The mechanisms of SGLT2 inhibitor-associated euDKA are not fully elucidated. These agents decrease fasting and postprandial plasma glucose levels, which in turn decrease insulin secretion . In contrast, glucagon secretion is increased as a result of diminished paracrine inhibition by insulin and the direct effect of SGLT2 inhibitors on pancreatic a-cells . The lower insulin-to-glucagon ratio coupled with markedly elevated urinary glucose clearance favors ketogenesis . Moreover, SGLT2 inhibitors are believed to reduce clearance of ketones by the kidneys . Surprisingly, mild hyperketonemia has been proposed as one of the mechanisms responsible for the cardioprotection in the EMPA-REG OUTCOME trial .
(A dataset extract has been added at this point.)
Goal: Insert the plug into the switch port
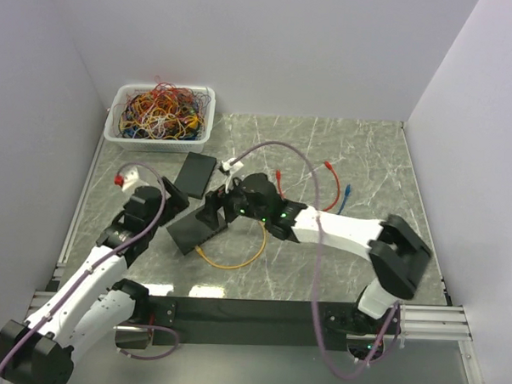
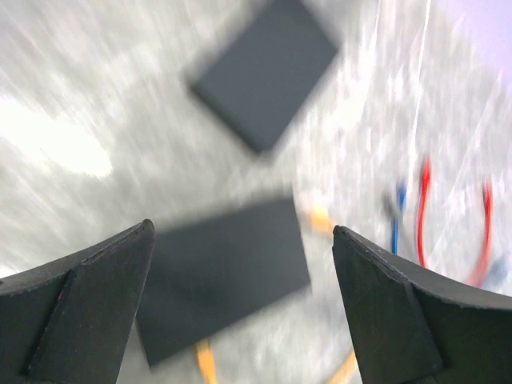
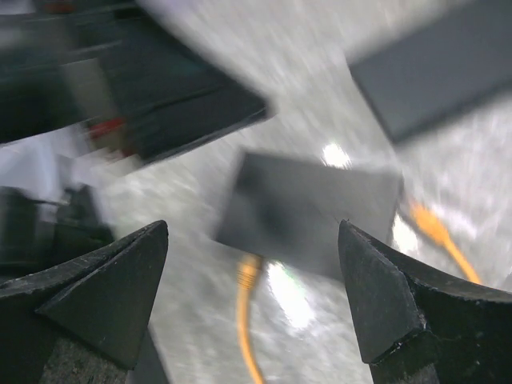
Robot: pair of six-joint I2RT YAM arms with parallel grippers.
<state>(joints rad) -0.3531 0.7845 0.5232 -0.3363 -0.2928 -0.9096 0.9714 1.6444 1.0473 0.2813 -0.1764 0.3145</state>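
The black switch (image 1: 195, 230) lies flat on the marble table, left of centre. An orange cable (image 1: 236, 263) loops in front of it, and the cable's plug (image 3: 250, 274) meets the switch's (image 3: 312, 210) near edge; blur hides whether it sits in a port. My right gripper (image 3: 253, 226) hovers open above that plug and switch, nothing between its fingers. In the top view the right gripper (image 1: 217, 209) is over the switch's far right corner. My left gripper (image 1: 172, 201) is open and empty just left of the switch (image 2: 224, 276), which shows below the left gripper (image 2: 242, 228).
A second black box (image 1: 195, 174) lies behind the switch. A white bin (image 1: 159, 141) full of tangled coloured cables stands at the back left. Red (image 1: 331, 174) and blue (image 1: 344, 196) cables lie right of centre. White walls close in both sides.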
Not all patients treated with SGLT2 inhibitors are susceptible to developing euDKA. Most patients with SGLT2 inhibitor-associated euDKA have type 1 diabetes or latent autoimmune diabetes in adults (LADA) or have long-standing insulin deficient type 2 diabetes and develop DKA in the presence of stress and illness . In the case series from canagliflozin clinical trials, 6 of 12 patients had low C-peptide levels (≤0.51 ng/mL) and/or were positive for GAD65 antibodies . Indeed, many cases of SGLT2 inhibitor-associated euDKA have occurred in individuals with presumed type 2 diabetes who were subsequently diagnosed with LADA and were positive for GAD65 antibodies . Patients with type 1 diabetes have a higher risk of euDKA than those with type 2 diabetes and currently SGLT2 inhibitors are not approved for the treatment of type 1 diabetes. However, SGLT2 inhibitors have been investigated as an adjunctive therapy to insulin for patients with type 1 diabetes in clinical trials [20–22]. These trials have demonstrated increases in the absolute risk of DKA, which appear to be dose-dependent. In the EASE trials, empagliflozin improved glycemic control and weight in type 1 diabetes but increased the risk of ketoacidosis at the doses of 10 and 25 mg . An international consensus on risk management of diabetic ketoacidosis in patients with type 1 diabetes treated with SGLT inhibitors has been recently published, providing data regarding the safety of SGLT inhibitors in type 1 diabetes .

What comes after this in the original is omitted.